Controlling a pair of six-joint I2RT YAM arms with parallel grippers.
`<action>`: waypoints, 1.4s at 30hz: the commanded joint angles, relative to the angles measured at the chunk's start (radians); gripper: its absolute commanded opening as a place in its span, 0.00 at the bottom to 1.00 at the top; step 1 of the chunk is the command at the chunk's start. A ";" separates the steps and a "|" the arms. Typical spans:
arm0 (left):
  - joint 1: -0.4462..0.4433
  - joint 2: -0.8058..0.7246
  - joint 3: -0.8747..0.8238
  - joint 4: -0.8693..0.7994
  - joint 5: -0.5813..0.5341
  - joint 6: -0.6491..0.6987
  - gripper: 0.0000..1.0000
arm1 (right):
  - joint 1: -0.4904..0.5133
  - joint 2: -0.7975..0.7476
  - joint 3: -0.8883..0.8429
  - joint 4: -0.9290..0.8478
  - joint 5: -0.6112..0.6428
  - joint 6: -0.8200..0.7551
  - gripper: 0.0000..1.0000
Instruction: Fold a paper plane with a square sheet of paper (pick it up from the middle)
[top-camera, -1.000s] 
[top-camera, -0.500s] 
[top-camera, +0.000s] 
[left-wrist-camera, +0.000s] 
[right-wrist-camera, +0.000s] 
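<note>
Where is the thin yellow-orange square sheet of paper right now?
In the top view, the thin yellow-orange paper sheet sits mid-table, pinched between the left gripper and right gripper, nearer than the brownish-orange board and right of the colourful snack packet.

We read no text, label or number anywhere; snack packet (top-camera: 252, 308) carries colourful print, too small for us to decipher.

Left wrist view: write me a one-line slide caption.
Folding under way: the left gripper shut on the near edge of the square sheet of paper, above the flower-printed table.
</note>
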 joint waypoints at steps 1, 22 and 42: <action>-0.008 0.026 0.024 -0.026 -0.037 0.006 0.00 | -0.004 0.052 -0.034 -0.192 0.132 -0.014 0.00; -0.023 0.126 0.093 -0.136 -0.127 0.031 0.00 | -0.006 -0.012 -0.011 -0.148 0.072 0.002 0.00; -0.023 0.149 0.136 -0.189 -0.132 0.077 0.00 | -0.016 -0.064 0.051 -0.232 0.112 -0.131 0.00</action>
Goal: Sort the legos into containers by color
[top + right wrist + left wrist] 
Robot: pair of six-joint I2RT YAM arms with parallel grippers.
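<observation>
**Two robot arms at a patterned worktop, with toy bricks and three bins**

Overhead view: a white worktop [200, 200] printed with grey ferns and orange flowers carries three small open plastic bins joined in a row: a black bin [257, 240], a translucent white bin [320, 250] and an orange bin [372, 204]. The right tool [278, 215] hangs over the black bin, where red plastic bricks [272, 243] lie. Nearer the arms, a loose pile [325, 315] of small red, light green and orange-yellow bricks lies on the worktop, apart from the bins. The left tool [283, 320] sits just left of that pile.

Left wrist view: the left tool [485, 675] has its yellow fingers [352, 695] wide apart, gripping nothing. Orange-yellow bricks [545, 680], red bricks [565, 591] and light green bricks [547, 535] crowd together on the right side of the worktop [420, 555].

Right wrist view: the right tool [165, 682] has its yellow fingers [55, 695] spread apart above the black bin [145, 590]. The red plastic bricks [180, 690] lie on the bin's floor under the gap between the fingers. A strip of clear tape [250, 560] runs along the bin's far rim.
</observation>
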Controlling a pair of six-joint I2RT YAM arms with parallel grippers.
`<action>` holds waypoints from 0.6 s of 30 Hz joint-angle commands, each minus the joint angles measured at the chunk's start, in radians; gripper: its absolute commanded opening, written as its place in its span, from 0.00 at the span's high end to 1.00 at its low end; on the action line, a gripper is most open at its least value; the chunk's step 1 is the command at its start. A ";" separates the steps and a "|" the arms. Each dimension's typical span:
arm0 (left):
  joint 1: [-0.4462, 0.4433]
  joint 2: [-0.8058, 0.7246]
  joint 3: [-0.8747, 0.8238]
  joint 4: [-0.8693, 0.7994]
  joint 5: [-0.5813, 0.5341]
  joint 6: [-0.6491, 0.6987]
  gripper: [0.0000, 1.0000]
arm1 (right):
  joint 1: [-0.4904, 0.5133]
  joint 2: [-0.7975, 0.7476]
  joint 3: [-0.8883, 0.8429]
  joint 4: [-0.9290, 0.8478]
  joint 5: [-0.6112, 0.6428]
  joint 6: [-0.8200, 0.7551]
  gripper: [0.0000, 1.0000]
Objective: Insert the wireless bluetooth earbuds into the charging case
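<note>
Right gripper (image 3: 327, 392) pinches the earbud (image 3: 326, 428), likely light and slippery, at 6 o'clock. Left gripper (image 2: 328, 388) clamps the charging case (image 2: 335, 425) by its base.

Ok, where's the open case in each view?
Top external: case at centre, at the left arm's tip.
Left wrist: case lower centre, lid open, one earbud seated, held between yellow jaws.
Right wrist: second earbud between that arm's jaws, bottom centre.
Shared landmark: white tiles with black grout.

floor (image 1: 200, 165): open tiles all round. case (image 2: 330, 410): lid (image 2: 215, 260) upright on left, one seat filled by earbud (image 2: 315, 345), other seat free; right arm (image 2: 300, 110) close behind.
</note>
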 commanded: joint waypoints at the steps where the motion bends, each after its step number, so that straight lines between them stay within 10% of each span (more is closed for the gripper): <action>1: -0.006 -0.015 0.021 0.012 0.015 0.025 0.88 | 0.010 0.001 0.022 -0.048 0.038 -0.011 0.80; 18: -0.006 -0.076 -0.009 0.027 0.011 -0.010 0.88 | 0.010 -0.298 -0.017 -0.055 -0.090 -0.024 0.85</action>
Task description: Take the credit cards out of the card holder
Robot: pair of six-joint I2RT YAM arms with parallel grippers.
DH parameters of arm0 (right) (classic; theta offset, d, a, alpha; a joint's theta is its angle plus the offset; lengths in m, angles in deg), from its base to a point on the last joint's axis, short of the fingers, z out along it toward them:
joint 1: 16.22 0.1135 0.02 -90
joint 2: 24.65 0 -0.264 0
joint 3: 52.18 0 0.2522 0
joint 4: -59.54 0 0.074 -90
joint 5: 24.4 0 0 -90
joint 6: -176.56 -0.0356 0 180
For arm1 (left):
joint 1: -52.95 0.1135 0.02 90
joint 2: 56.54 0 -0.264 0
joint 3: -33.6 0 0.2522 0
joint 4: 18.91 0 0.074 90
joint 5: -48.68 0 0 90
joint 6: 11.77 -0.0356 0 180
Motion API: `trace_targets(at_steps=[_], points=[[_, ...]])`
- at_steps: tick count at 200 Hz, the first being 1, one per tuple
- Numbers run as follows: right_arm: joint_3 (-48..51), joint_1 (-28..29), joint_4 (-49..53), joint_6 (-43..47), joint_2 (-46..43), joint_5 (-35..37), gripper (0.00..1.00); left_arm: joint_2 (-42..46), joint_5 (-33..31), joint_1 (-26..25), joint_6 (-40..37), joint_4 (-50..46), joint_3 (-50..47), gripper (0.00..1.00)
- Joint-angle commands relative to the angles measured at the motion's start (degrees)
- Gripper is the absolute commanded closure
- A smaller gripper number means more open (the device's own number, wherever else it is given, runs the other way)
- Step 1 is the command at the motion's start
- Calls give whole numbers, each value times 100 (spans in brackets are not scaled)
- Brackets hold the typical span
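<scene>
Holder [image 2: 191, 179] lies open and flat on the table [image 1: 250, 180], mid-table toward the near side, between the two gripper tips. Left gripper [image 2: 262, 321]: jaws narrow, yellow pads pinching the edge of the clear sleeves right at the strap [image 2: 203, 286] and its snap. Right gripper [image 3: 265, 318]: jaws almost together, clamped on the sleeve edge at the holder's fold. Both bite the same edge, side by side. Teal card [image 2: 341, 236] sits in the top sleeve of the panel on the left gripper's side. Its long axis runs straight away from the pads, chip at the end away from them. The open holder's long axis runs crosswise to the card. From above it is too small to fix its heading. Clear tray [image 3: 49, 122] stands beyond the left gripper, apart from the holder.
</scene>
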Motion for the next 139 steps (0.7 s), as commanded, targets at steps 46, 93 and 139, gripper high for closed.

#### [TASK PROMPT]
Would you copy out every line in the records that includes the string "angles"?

#### [ANSWER TO THE EXERCISE]
`<action>`: waypoints, 1.4s at 30hz: the commanded joint angles, relative to the angles measured at the chunk's start (radians); gripper: its absolute commanded opening as a place in its span, 0.00 at the bottom to 1.00 at the top; step 1 of the chunk is the command at the chunk's start. A ";" separates the steps and a "|" the arms. Typical spans:
`<action>` holds waypoints from 0.6 s of 30 Hz joint-angle commands, each minus the joint angles measured at the chunk's start, in radians; gripper: its absolute commanded opening, written as its place in its span, from 0.00 at the span's high end to 1.00 at its low end; on the action line, a gripper is most open at its least value; the chunk's step 1 is the command at its start. A ";" separates the steps and a "|" the arms. Each dimension's typical span:
DH parameters of arm0 (right) (classic; theta offset, d, a, alpha; a joint's theta is its angle plus the offset; lengths in m, angles in deg), from its base to a point on the last joint's axis, short of the fingers, z out along it toward them:
- Joint-angle commands relative to the angles measured at the motion's start (degrees)

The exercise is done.